§ Directions for this task
Reproduce only the stretch of entries below that begins at the first line and ends at the line holding "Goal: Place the".

(Stored entries)
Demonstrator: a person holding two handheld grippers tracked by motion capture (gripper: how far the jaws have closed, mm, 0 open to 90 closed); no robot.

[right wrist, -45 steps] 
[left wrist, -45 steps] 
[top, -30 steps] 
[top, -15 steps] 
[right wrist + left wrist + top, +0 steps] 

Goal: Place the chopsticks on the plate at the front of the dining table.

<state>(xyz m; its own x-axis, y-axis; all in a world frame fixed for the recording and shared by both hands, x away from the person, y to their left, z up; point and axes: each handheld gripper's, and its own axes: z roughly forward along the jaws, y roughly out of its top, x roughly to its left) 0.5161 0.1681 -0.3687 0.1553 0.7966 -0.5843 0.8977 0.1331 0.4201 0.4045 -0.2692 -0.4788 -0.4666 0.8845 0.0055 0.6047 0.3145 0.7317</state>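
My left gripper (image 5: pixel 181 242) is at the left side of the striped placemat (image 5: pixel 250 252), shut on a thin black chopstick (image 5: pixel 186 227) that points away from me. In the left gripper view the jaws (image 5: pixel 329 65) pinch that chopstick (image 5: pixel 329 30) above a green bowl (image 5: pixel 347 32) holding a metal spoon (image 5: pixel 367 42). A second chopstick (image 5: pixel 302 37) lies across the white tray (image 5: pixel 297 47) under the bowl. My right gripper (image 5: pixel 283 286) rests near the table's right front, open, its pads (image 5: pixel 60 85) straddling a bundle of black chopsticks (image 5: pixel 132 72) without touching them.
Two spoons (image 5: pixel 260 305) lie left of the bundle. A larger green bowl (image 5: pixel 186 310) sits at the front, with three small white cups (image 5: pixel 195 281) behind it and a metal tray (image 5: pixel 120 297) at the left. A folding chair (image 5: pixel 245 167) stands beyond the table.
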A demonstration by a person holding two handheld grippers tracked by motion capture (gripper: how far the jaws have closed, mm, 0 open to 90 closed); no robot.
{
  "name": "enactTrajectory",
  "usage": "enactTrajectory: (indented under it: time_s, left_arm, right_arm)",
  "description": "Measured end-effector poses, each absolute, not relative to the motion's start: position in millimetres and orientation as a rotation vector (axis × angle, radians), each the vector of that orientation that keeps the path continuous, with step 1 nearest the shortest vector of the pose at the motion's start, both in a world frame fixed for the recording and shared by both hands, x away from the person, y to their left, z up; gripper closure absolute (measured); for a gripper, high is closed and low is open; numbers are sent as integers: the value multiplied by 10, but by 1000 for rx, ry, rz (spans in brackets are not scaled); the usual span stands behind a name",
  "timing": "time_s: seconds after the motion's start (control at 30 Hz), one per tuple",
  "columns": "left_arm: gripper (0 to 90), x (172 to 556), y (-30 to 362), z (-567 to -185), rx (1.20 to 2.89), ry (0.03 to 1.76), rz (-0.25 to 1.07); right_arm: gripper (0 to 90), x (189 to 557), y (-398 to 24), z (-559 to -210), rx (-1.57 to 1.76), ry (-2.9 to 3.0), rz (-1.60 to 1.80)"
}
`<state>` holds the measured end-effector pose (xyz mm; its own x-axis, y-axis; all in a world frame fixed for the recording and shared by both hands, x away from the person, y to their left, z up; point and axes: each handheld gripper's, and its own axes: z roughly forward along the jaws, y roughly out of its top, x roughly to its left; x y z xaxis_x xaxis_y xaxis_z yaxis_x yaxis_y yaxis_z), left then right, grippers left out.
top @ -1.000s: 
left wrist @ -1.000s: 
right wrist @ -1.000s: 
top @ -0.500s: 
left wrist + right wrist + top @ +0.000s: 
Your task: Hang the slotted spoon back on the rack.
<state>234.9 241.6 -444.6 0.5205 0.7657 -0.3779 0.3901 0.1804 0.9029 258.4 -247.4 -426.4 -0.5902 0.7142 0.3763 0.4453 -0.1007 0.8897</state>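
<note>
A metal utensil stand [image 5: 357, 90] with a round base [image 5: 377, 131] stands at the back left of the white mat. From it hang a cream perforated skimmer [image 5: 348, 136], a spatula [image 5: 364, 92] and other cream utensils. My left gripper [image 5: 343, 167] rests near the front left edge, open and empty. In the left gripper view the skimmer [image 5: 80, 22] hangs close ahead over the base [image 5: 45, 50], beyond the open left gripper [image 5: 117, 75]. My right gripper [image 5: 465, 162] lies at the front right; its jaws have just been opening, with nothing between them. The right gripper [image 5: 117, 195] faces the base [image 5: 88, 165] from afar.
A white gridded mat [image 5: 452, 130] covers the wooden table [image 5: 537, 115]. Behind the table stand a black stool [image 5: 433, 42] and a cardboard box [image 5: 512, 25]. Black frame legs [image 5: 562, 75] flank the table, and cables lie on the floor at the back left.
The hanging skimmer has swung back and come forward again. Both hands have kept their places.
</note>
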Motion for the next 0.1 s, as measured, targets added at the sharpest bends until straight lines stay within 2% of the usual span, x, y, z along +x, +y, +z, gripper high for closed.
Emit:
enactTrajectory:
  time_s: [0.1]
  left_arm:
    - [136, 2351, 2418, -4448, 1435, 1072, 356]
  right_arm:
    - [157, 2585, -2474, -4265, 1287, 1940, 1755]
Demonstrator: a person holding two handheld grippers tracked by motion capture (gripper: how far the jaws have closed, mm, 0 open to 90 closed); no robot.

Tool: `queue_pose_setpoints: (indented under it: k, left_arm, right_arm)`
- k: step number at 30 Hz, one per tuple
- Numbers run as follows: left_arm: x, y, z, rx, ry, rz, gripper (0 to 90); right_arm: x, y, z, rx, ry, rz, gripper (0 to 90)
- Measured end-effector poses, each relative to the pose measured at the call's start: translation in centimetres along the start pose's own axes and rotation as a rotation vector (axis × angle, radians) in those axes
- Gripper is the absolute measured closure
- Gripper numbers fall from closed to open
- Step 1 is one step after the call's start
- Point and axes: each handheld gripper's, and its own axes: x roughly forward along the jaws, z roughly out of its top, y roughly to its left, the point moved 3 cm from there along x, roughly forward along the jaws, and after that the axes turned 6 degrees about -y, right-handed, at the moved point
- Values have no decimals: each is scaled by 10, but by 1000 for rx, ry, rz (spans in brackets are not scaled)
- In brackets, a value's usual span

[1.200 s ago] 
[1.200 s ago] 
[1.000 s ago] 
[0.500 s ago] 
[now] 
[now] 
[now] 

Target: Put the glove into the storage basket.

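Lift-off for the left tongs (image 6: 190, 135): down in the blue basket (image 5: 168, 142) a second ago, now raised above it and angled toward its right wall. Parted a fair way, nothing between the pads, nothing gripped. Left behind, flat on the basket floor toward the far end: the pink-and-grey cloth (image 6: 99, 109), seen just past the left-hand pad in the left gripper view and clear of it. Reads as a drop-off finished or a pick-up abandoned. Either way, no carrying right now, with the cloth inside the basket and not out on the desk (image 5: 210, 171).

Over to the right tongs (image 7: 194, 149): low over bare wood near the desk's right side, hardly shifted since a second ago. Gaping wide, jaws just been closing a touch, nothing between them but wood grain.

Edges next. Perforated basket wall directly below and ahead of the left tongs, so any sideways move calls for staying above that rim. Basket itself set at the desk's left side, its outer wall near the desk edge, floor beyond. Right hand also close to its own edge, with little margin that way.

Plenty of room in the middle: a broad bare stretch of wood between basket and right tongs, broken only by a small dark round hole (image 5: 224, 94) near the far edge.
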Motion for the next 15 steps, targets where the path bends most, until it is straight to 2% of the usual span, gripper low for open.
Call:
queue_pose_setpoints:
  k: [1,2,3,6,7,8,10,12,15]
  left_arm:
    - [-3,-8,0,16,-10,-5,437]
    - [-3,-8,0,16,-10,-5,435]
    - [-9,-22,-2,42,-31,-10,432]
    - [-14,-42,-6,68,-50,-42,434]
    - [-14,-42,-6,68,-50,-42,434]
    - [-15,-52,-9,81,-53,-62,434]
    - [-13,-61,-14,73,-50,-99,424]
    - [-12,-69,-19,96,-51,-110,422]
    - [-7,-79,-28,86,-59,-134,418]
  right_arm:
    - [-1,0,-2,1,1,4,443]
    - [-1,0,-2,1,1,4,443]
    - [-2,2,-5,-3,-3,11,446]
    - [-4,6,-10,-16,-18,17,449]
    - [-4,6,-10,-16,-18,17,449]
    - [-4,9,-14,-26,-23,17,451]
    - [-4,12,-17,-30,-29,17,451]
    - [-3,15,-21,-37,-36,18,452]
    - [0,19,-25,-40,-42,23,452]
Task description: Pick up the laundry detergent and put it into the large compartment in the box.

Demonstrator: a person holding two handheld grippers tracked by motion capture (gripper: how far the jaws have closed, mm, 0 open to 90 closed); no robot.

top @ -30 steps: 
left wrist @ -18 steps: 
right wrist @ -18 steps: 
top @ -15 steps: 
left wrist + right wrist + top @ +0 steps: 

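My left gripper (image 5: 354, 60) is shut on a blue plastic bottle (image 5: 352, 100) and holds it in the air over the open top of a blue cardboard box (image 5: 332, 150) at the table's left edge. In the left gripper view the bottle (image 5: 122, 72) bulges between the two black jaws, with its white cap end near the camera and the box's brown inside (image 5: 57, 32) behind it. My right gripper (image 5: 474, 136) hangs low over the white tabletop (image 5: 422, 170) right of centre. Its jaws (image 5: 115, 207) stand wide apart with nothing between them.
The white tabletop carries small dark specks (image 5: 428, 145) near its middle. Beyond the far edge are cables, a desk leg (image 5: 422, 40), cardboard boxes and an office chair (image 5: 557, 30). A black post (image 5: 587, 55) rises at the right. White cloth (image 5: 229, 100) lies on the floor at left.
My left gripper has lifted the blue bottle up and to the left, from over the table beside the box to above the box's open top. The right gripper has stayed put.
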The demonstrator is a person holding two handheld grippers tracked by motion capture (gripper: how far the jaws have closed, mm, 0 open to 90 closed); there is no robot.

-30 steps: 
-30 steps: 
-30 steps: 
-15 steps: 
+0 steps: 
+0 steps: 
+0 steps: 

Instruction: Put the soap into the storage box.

§ Solution to the exercise
Demonstrator: a person holding two handheld grippers tracked by motion capture (gripper: how far the jaws have closed, mm, 0 open to 90 closed); no robot.

[right wrist, -45 steps] 
[left wrist, -45 steps] 
[top, -30 steps] 
[top, -15 steps] 
[right wrist + left wrist + top, +0 steps] 

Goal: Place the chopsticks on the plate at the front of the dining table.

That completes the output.